» Task instructions: How many lines of the data include the string "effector"? State that number alone.

==================================================

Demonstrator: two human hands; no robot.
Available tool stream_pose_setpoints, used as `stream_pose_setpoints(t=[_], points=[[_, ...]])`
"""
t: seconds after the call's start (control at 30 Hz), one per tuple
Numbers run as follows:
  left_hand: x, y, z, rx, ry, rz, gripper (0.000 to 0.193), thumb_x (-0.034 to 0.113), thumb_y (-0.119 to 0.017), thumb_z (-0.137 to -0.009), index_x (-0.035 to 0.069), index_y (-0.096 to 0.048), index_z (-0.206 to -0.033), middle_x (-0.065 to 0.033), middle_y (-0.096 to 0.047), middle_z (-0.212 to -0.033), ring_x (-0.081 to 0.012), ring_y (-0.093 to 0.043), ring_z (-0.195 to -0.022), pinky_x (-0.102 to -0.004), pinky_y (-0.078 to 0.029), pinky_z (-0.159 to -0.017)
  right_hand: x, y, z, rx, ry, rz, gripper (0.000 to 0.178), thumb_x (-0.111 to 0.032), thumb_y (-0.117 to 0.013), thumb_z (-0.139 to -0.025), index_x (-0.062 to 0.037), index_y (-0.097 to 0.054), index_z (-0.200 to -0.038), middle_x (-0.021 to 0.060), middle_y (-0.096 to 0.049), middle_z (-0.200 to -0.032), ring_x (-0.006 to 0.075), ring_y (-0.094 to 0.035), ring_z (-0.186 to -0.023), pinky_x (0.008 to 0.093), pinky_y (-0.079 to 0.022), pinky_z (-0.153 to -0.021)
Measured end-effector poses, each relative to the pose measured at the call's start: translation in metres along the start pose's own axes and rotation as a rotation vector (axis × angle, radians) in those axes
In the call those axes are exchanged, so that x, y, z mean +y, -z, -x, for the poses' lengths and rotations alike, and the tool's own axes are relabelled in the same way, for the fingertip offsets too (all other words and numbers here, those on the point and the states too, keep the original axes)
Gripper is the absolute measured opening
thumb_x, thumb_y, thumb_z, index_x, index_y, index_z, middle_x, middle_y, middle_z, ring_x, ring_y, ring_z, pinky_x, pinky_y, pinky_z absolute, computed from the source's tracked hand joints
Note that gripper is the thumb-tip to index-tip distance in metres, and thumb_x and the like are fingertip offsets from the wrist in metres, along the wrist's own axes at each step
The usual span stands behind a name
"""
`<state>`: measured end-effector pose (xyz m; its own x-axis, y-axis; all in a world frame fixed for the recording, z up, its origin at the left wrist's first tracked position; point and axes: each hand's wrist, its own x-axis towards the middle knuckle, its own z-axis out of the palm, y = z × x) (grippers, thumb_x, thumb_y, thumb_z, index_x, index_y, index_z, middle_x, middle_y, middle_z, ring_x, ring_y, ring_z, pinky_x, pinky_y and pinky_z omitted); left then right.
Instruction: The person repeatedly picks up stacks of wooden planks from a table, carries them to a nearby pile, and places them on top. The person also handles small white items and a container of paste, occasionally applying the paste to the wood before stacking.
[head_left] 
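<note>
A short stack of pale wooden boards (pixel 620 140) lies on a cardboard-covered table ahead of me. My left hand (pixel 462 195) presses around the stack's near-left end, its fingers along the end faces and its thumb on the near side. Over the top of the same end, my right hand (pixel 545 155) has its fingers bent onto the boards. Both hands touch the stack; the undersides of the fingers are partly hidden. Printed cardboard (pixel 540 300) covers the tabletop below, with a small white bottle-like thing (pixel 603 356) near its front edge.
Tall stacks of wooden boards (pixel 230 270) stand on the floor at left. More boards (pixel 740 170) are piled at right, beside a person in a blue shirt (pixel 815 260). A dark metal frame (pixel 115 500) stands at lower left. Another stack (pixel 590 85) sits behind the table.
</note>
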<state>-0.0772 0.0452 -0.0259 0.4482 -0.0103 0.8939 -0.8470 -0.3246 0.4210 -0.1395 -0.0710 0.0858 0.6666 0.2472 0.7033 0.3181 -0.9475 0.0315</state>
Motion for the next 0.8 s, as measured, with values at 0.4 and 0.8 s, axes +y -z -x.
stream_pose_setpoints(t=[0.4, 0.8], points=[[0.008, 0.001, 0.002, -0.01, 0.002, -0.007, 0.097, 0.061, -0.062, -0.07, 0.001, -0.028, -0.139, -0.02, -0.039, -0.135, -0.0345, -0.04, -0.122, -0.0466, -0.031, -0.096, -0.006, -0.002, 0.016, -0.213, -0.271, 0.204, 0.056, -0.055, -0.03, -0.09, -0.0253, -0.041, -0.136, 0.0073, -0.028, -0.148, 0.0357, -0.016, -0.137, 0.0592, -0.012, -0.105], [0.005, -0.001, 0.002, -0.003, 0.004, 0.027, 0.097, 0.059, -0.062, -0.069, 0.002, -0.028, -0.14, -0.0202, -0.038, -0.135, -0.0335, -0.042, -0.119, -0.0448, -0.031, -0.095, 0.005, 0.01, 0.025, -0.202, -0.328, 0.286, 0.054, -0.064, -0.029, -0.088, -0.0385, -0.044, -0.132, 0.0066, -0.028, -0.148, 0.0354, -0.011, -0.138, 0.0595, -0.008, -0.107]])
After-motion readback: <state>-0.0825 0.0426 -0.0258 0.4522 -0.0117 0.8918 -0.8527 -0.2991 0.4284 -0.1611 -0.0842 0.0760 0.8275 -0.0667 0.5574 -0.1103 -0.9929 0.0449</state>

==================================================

» Your solution: 2